As the old Mad Magazine used to say, ‘what me worry?’ Well, for Canada, there is plenty to worry about. Let’s start with the imminent destruction of an intelligence relationship that dates back to the Second World War. By destruction, I mean destruction of trust, which is the absolute beating heart of any sensitive intelligence relationship. Who would trust Gabbard and whoever she instals in the Office of the Director of National Intelligence to handle Canadian secrets? Who would trust whatever flow, likely diminished, of secrets Gabbard permits the United States to share with Canada. Who could want to engage in joint intelligence operations with US counterparts, which in the past have been crucial to law enforcement, counter-terrorism and signals intelligence missions to name a few?
If you have put your hand up, give your head a shake.
On top of the news of Gabbard’s success, comes a leak to the Wall Street Journal (WSJ) from officials indicating that a buyout has been offered to all CIA employees, to clear the ranks of anyone not completely onboard with the Trump agenda.[3] A buyout for a workforce that numbers c. 22,000! There is also, reportedly, a hiring freeze in place, again to ensure loyalty and dismantle any fictional “deep state.”
The CIA website describes the Agency as follows:
“CIA is an independent agency responsible for providing national security intelligence to senior US policymakers. “ [4]
Independent no more. Ability to produce national security intelligence—bullet-ridden.
The buyout offer is likely illegal, and may be resisted, but the damage has been done. Turning the CIA into a toadying intelligence organization, along the lines of Putin’s FSB, may be easier than you think.

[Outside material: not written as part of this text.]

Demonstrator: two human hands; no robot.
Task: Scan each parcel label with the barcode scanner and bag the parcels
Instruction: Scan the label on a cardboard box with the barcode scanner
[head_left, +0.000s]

It gets worse. According to an aide cited in the WSJ report:
“Trump’s CIA will have a greater focus on the Western hemisphere, targeting countries not traditionally considered adversaries of the United States. For example, the CIA will use espionage to give Trump extra leverage in his trade negotiations, potentially spying opn Mexico’s government amid the ongoing trade spat.”
Take no comfort in the fact that Canada was not mentioned as being potentially in the sights of the CIA. We are pretty squarely in the Western hemisphere and not traditionally an adversary. Should we see the Agency covertly running around in Canada, it would break a covenant at the core of the Five Eyes partnership—'thou shalt not spy on your closest friends.’ Would Trump care about such a covenant? Will leave you to answer that one.
Ramping up the intelligence enterprise in the Western hemisphere is also likely to bring back the practice of covert operations aimed at regime change. Panama, anyone? Cuba? Venezuela? And this just for starters. Where is E. Howard Hunt when you need him? Bring on the Bay of Pigs.
How should Canada respond to the wrecking ball that is being taken to the US intelligence community and, by implication, to the Canada-US intelligence partnership.
I have said it before, and I will say it again. It is vital that the CANADIAN INTELLIGENCE COMMUNITY STARTS PRODUCING HIGH-QUALITY ANALYTIC REPORTS ON DEVELOPMENTS IN THE UNITED STATES, INCLUDING SENIOR OFFICIALS’ PROFILES.
Sorry Trumpian CAPS suddenly seized my keyboard!!! Will exercise more control in what comes next.
Imagine the file on Tulsi Gabbard, or the olfactory assault that is Kash Patel. How do you document lick-spittle (hello John Ratcliffe, CIA Director)? Wouldn’t a report on the meaning of America First be useful, or a thoughtful reflection on Trump’s enthusiasm for the 19th century doctrine of Manifest Destiny, just in case either one hammers us?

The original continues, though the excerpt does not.